Istilah pelanggaran terstruktur, sistematis, dan masif (TSM) lekat dengan momen pemilihan umum (pemilu). Setiap kata dari TSM itu memiliki maknanya masing-masing.
Pada Pilpres 2014 dan 2019 lalu, pihak pemenang sempat dituduhkan melakukan kecurangan TSM. Proses pemungutan serta penghitungan suara yang dilakukan KPU lantas digugat.
Undang-Undang Nomor 7 Tahun 2017 tentang Pemilihan Umum (UU Pemilu) mengatur pelanggaran TSM pada pasal 286. Namun, pasal itu membahas pelanggaran TSM dalam konteks pemilihan anggota legislatif.
Pelanggaran terstruktur adalah kecurangan yang dilakukan oleh aparat struktural, baik aparat pemerintah maupun penyelenggara pemilihan secara kolektif atau secara bersama-sama.
Kemudian pelanggaran sistematis dimaknai sebagai pelanggaran yang direncanakan secara matang, tersusun, bahkan sangat rapi.

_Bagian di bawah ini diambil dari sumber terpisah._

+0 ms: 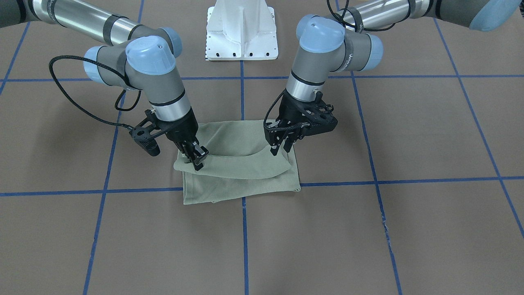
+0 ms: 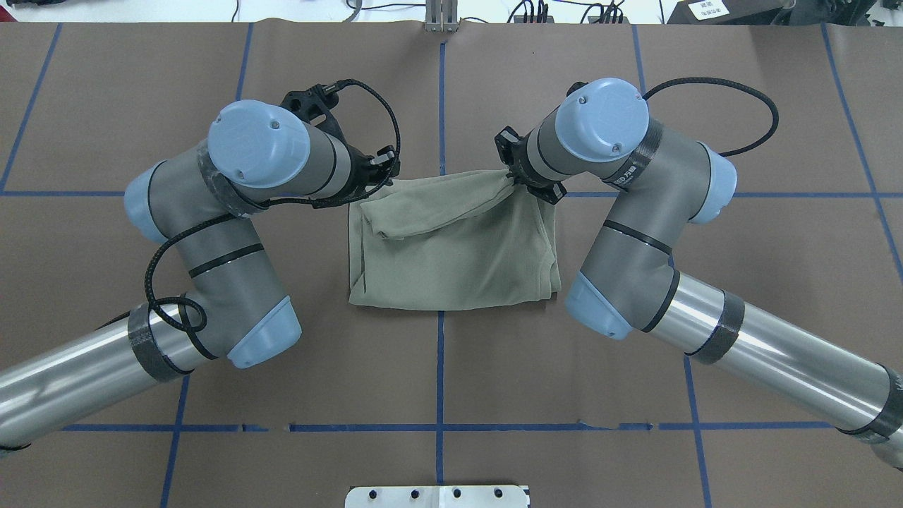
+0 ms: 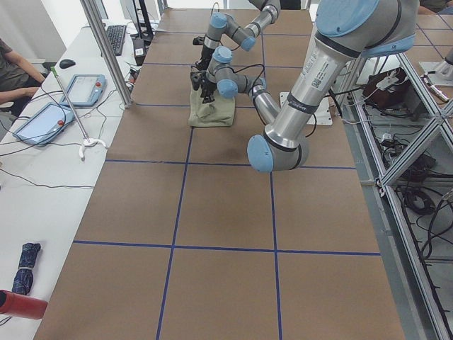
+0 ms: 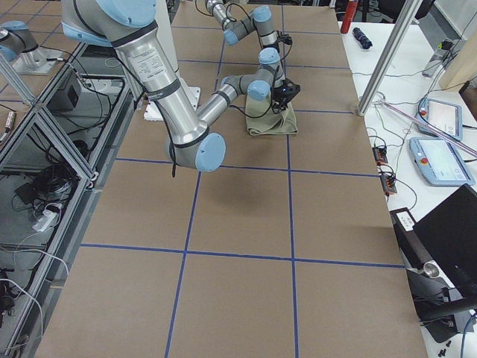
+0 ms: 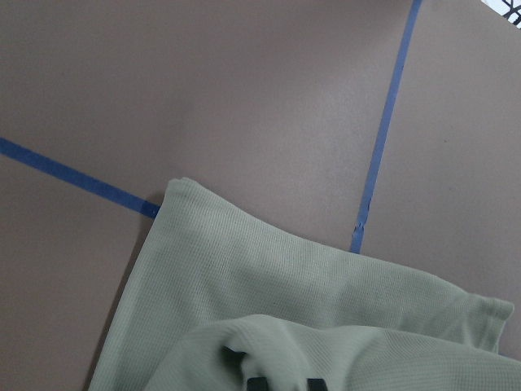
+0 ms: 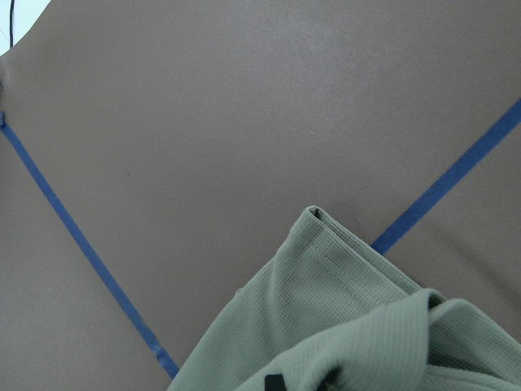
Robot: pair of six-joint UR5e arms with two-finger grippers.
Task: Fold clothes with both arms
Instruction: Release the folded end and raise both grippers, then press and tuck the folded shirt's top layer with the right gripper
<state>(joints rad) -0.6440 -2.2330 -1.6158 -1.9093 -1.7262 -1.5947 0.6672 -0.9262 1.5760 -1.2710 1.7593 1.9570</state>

Adapun pelanggaran masif adalah pelanggaran yang dampaknya sangat luas terhadap hasil pemilihan.
Aturan lebih rinci mengenai pelanggaran TSM dituangkan dalam Peraturan Bawaslu Nomor 8 Tahun 2018. Laporan atas dugaan pelanggaran TSM bisa disidang Bawaslu jika disertakan bukti terjadi di sejumlah wilayah.
"Untuk Pemilihan Presiden dan Wakil Presiden, pelanggaran terjadi paling sedikit 50% (lima puluh persen) dari jumlah daerah provinsi di Indonesia," bunyi pasal 24 ayat (8) huruf c Perbawaslu Nomor 8 Tahun 2018.

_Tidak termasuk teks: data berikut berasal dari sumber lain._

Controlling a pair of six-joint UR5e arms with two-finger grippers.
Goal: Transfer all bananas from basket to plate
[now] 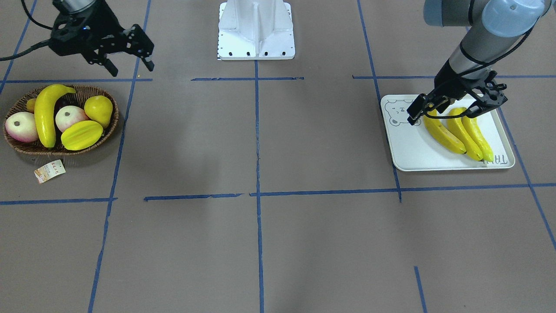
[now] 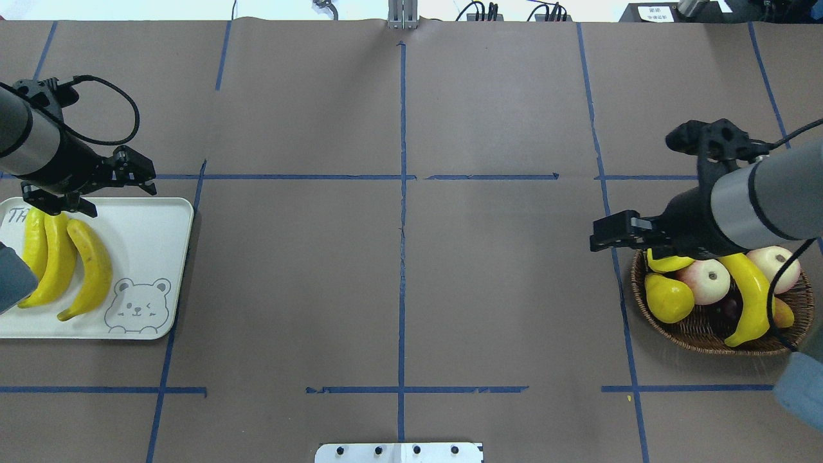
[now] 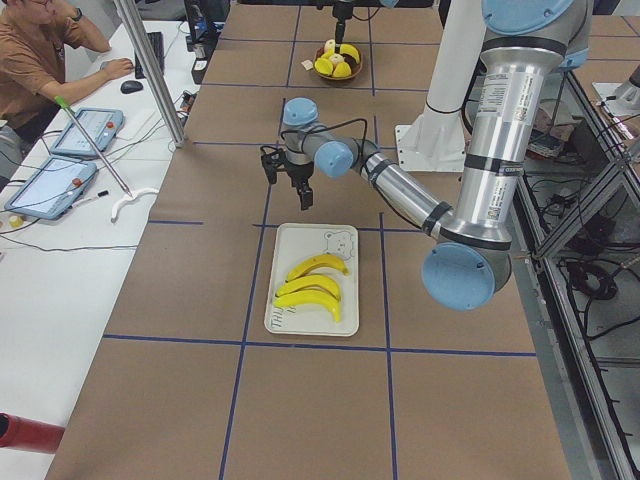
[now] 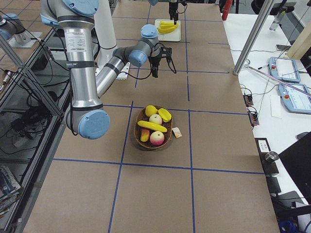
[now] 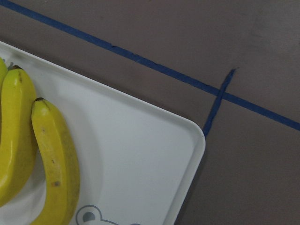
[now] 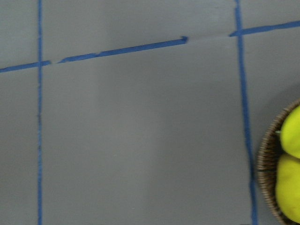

Pada sidang perselisihan hasil pemilihan umum (PHPU) Pilpres 2019, Mahkamah Konstitusi (MK) mementahkan gugatan Prabowo-Sandiaga mengenai pelanggaran TSM.

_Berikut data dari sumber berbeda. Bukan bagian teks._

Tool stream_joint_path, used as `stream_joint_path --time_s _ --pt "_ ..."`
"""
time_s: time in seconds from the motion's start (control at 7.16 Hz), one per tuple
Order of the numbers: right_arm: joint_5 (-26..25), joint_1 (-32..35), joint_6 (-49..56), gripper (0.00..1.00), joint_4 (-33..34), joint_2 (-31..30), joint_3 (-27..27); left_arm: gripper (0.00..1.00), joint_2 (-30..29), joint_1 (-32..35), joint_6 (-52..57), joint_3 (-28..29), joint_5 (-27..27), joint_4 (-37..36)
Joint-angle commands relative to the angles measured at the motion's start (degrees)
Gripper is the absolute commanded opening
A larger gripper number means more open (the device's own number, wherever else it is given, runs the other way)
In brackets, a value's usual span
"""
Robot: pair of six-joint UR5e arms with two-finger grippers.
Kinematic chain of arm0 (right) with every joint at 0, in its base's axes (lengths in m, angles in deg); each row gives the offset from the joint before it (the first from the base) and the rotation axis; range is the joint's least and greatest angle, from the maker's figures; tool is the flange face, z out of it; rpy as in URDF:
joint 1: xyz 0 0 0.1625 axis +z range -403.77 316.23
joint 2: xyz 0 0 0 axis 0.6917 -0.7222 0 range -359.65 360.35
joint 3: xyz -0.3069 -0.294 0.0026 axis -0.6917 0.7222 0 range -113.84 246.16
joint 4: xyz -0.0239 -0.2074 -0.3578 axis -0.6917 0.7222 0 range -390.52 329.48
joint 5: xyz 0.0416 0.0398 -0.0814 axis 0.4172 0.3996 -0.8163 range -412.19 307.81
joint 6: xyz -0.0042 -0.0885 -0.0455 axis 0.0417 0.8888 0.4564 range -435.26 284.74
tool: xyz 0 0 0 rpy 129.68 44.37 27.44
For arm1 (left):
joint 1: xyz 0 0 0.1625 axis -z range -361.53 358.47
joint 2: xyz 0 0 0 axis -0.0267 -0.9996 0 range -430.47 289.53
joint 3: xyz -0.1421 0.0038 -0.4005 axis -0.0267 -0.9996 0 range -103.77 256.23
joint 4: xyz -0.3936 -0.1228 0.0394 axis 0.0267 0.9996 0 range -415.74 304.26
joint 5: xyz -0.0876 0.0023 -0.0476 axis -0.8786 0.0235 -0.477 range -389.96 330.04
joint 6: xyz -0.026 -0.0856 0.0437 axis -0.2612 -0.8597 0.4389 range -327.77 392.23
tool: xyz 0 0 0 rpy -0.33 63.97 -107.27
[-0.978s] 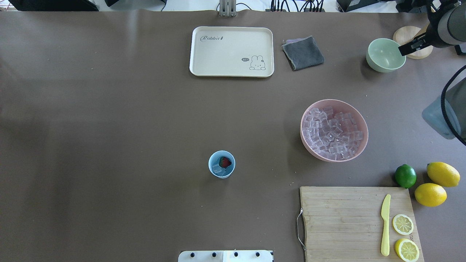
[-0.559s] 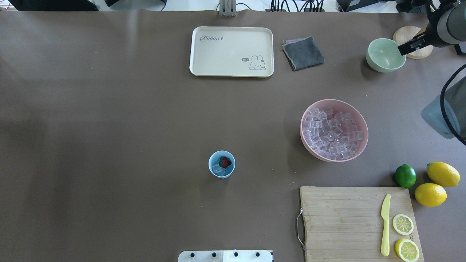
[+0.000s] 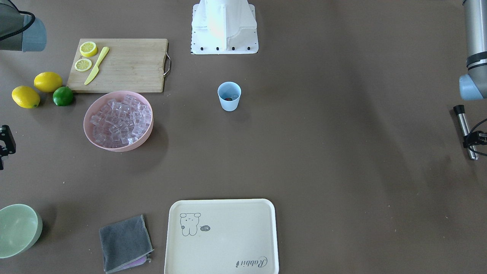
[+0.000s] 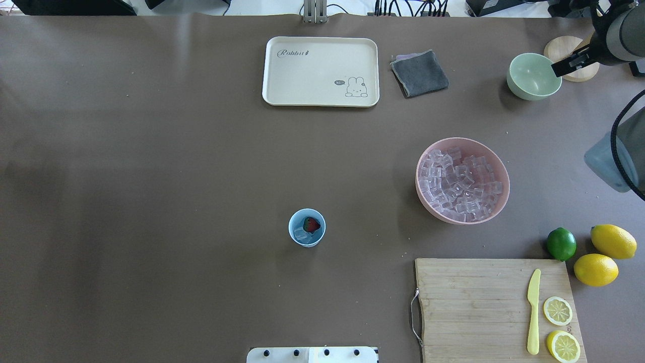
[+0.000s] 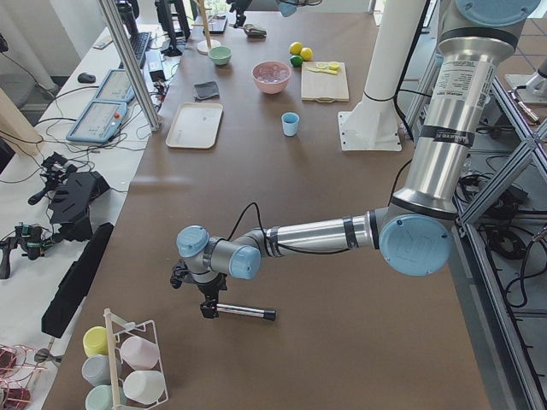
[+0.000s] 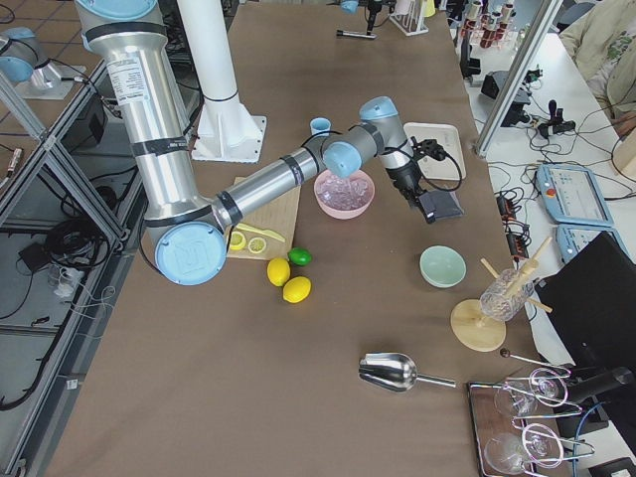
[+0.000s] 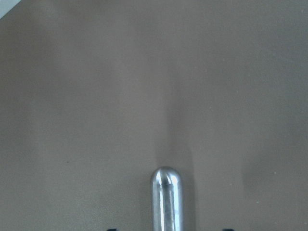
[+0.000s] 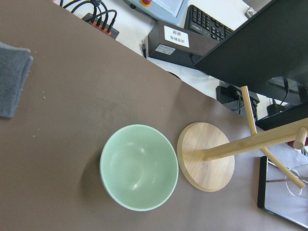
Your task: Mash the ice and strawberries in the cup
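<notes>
The light blue cup (image 4: 296, 222) stands mid-table, with a dark red strawberry (image 4: 312, 224) and clear ice (image 4: 301, 234) inside it; it also shows as the cup (image 3: 229, 102). More ice fills the pink bowl (image 4: 422, 191). Far off at the table's left end, my left gripper (image 3: 473, 140) sits low over a metal rod (image 3: 465, 131) lying on the table. In the left wrist view the rod (image 7: 165, 202) runs between finger ends set wide apart. My right gripper (image 4: 557, 70) hovers by the pale green bowl (image 4: 533, 76); its jaws do not show clearly.
A cream tray (image 4: 320, 71) and a grey cloth (image 4: 419, 73) lie at the far side. A cutting board (image 4: 473, 307) carries a yellow knife and lemon halves, beside a lime (image 4: 561, 244) and two lemons. A wooden stand base (image 8: 206, 156) sits next to the green bowl.
The right wrist wavers slightly near the green bowl. The cup and everything else on the table stay where they were.
</notes>
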Motion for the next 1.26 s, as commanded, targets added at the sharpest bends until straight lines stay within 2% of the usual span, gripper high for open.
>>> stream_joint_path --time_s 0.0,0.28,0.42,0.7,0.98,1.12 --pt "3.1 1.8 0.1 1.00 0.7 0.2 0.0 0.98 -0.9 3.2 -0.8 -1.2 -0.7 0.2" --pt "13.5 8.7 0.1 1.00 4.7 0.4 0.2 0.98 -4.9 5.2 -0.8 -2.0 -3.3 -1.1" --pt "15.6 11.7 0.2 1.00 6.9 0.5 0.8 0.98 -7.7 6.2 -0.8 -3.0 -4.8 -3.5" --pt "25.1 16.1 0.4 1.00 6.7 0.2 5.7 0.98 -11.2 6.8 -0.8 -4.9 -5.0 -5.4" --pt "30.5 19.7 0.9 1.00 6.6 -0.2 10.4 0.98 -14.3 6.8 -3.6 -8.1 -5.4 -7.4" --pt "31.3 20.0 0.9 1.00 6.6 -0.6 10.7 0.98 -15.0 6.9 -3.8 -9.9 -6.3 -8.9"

Salah satu argumen MK adalah pelanggaran TSM ranah Bawaslu. Mahkamah menyitir pasal 286 UU Pemilu yang menyebut pelanggaran TSM diproses oleh Bawaslu.
MK mengatakan mereka hanya memproses perselisihan hasil pemilu. Mereka tak akan mencampuri ranah lembaga lain.
"Bahwa Peraturan Bawaslu Nomor 8 Tahun 2018 telah mengatur TSM. Perihal sanksi, apabila terbukti diatur dalam pasal 37. Telah terang bahwa pelanggaran administrasi yang bersifat TSM ada di kewenangan Bawaslu," ucap Hakim MK Manahan Sitompul di Gedung MK, Jakarta, 27 Juni 2019.